The show definitely had a strong moral center, as witnessed by the “Prime Directive”.  This was the guideline set down by the United Federation of Planets (i.e., headquarters) for any of its Starfleet vessels in their interactions with other cultures in the universe.  The Prime Directive (also known as Starfleet General Order 1) prohibited Starfleet personnel from interfering with the internal development of alien civilizations.   How enlightened that was when you compare it to United States foreign policy since World War 2 where we have done nothing but interfere in the internal development of other nations — e.g., Vietnam, Iraq, etc.

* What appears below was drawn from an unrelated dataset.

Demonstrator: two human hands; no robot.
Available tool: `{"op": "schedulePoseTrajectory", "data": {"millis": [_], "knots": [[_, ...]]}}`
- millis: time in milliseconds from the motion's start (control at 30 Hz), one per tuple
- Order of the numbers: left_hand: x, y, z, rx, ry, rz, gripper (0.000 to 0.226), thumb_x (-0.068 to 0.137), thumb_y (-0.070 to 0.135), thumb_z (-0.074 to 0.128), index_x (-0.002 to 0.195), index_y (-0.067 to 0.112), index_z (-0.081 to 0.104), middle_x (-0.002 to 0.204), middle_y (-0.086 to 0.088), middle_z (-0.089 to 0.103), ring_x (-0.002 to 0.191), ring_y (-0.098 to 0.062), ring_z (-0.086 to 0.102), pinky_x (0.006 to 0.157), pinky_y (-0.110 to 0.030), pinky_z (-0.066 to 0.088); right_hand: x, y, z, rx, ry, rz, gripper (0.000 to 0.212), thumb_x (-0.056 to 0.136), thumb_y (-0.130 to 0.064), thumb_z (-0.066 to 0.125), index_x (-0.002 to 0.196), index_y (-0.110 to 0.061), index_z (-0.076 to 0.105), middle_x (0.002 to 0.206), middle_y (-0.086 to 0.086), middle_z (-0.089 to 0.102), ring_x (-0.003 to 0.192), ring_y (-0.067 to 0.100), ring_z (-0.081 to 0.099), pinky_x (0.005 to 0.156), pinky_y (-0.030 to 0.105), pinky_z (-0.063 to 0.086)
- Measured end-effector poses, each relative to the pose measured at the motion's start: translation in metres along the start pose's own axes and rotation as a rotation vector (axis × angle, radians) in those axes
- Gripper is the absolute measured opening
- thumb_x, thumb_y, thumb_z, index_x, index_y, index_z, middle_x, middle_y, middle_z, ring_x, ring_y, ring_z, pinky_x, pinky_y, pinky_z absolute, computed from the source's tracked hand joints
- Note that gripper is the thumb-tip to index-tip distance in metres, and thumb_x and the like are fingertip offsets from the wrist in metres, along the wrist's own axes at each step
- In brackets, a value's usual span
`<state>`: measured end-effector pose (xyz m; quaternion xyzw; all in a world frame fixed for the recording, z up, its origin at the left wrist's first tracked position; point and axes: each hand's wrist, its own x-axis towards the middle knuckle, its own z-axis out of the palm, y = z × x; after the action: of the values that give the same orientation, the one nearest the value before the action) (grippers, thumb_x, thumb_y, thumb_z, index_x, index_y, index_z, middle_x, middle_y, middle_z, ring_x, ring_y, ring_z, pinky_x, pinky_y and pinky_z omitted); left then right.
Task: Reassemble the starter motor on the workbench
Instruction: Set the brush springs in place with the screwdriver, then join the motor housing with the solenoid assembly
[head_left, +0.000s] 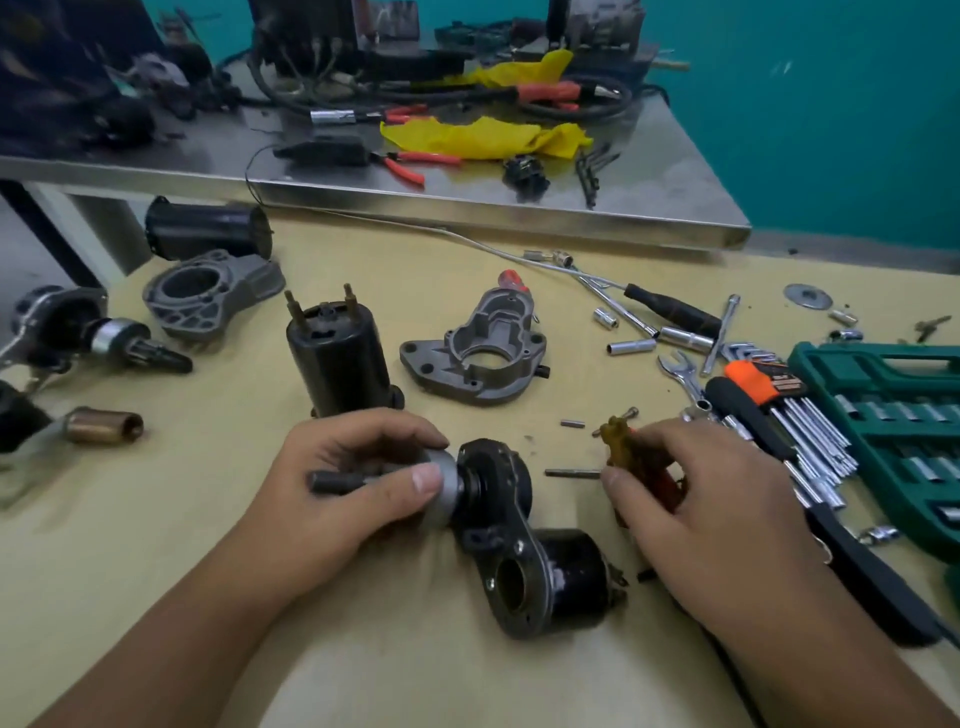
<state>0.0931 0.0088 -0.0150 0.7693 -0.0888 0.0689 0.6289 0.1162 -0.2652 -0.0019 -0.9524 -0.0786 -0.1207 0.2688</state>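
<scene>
Tan workbench (363, 649), left hand (343, 483) curled around starter motor (498, 525) shaft (silver collar under thumb), right hand (711, 499) pinching brown brush holder (626, 447).

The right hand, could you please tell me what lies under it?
Under the right hand a brownish-yellow part pokes out beyond its fingers, beside a small pin on the workbench. The part's lower end and how it is held are covered.

Centre front: starter motor (519, 540)
Behind it: solenoid (337, 358), nose housing (475, 353)
Far right: socket set case (893, 431)
</scene>
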Motion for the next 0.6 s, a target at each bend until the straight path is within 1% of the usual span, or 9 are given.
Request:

But there was one episode where Mr. Spock has a long soliloquy about what it means to be a human being that bordered on Shakespearean, in my mind.  I don’t remember the plot of the episode at all or any of its other details other than Spock conducted a mind meld with a human and for the first time experienced what it was like to be totally human instead of Vulcan and human.  Frankly, I am still bowled over by his words.  I am bowled over by them because they ring so true yet also profound: “How compact your bodies are.  And what a variety of senses you have.  This thing you call… language though — most remarkable.  You depend on it, for so very much.  But is any one of you really its master?  But most of all, the aloneness.  You are so alone You live out your lives in this…shell of flesh.  Self-contained.  Separate.  How lonely you are.  How terribly lonely.”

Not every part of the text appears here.